Ces humanoïdes aident non seulement à réguler la circulation routière mais également à identifier les contrevenants grâce à des caméras numériques haute définition qui captent les images et les scènes sous tous les angles. Ces informations sont envoyées en temps réel via un système IP à la base de données pour leur exploitation adéquate. Elle explique que grâce à un système intégré d'enregistrement et de diffusion audio, le robot roulage intelligent peut parler et même chanter en s'adressant directement aux usagers de la route par des messages tels que « conducteurs, vous pouvez laisser le passage aux piétons ». Il alerte également les usagers des dangers sur la voie.

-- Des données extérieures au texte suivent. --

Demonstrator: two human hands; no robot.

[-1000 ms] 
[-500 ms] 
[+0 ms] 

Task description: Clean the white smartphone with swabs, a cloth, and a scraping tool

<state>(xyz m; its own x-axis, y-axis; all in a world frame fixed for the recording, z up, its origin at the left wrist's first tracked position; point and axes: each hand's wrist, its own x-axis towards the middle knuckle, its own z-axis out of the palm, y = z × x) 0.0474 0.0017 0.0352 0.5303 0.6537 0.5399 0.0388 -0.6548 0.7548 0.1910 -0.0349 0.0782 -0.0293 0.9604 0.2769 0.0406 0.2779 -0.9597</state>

Selon elle, cette innovation n'est pas venue se substituer aux policiers de circulation routière mais le seconder. Elle explique que cela épargne même la vie du policier du roulage qui ne sera plus obligé de se placer au milieu du carrefour au risque de se faire tamponner. Cette initiative selon elle, présente des nombreux atouts par rapport à l'homme. Elle s'explique « le robot peut voir dans tous les sens contrairement à l'homme. Et cela permet de suivre les contraventions dans les détails. Les autorités doivent savoir que les contraventions dans la circulation routière constituent une source importante des recettes ». Connue au pays et ailleurs pour cette invention, jeune, Thérèse n'était pourtant pas tentée par cette carrière de technicienne. Elle rêvait devenir une mannequin.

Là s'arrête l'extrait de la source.